Il Consiglio diritti umani dell’Onu programma revisione ad agosto dell’Operazione Contenção di Rio

Il Consiglio per i diritti umani delle Nazioni Unite ha programmato la prossima revisione per agosto 2026 dell’Operazione Contenção di Rio de Janeiro —un’azione poliziesca mortale di ottobre 2025 nel Complexo da Penha che ha ucciso oltre 120 persone— e delle più ampie politiche di sicurezza pubblica della città. La decisione cita l’aumento delle fatalità tra le forze di polizia e presunte violazioni dei diritti umani, con esperti Onu che mantengono profonda preoccupazione.
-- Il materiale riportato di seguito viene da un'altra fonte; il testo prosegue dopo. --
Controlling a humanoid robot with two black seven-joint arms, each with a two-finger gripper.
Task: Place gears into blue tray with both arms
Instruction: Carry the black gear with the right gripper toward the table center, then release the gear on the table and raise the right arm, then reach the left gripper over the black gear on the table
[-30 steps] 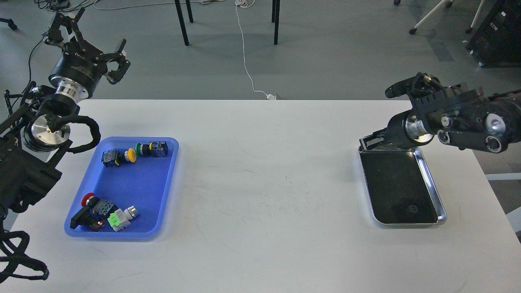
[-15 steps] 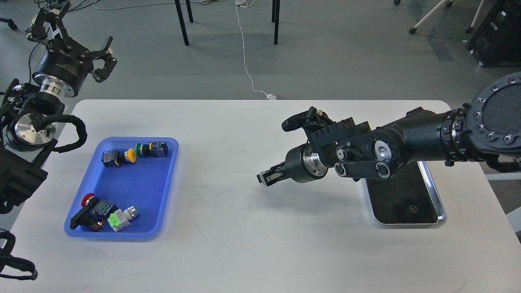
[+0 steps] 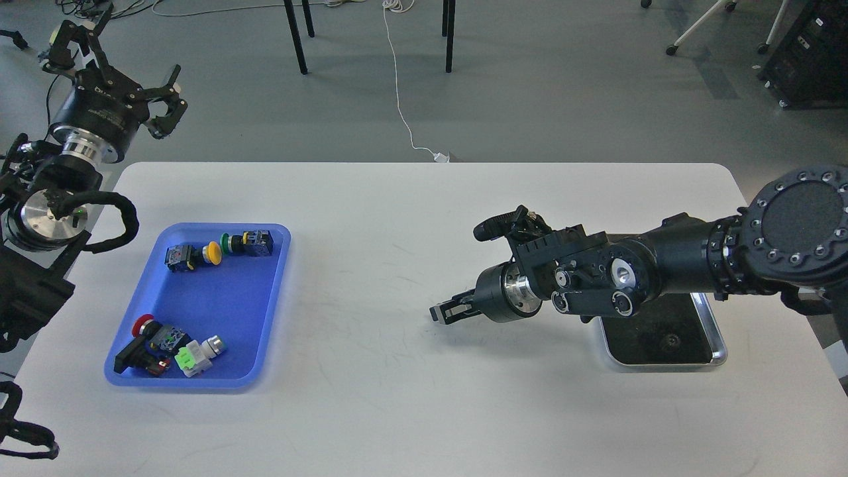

Questa settimana, il Consiglio per i diritti umani delle Nazioni Unite ha deciso di continuare a esaminare le politiche di sicurezza pubblica di Rio de Janeiro e l’Operazione Contenção, l’operazione di ottobre 2025 nel Complexo da Penha che è diventata l’azione poliziesca più mortale mai registrata in Brasile, con almeno 121-122 morti inclusi diversi ufficiali. La prossima sessione è fissata per il 10-14 agosto al Palais des Nations a Ginevra. Il Gruppo di lavoro sulle comunicazioni ha rifiutato di chiudere il caso. Ad agosto, potrebbe concludere i procedimenti, richiedere ulteriori dati al Brasile o escalare al Gruppo di lavoro sulle situazioni per una maggiore attenzione del Consiglio. Tra i fattori vi è stato un aumento del 44% delle morti di poliziotti in servizio nel 2025, con Rio responsabile di oltre la metà a livello nazionale. Gli esperti Onu avevano precedentemente espresso «profonda preoccupazione» per rapporti di esecuzioni, invasioni senza mandato e uso eccessivo della forza, esortando indagini indipendenti e protezioni per testimoni e famiglie. L’avvocato nominato dall’Onu Raphael Costa, di Niterói ed ex coordinatore del Ministero della Giustizia, ha tempo fino al 19 maggio per compilare testimonianze e un rapporto aggiornato. L’escalation al Gruppo di lavoro sulle situazioni evidenzierebbe schemi di violazioni, potenzialmente richiedendo risposte formali dal Brasile in base a trattati internazionali e impattando partnership come l’accordo di novembre 2025 del governatore Cláudio Castro (PL) con UN-Habitat sulla resilienza climatica.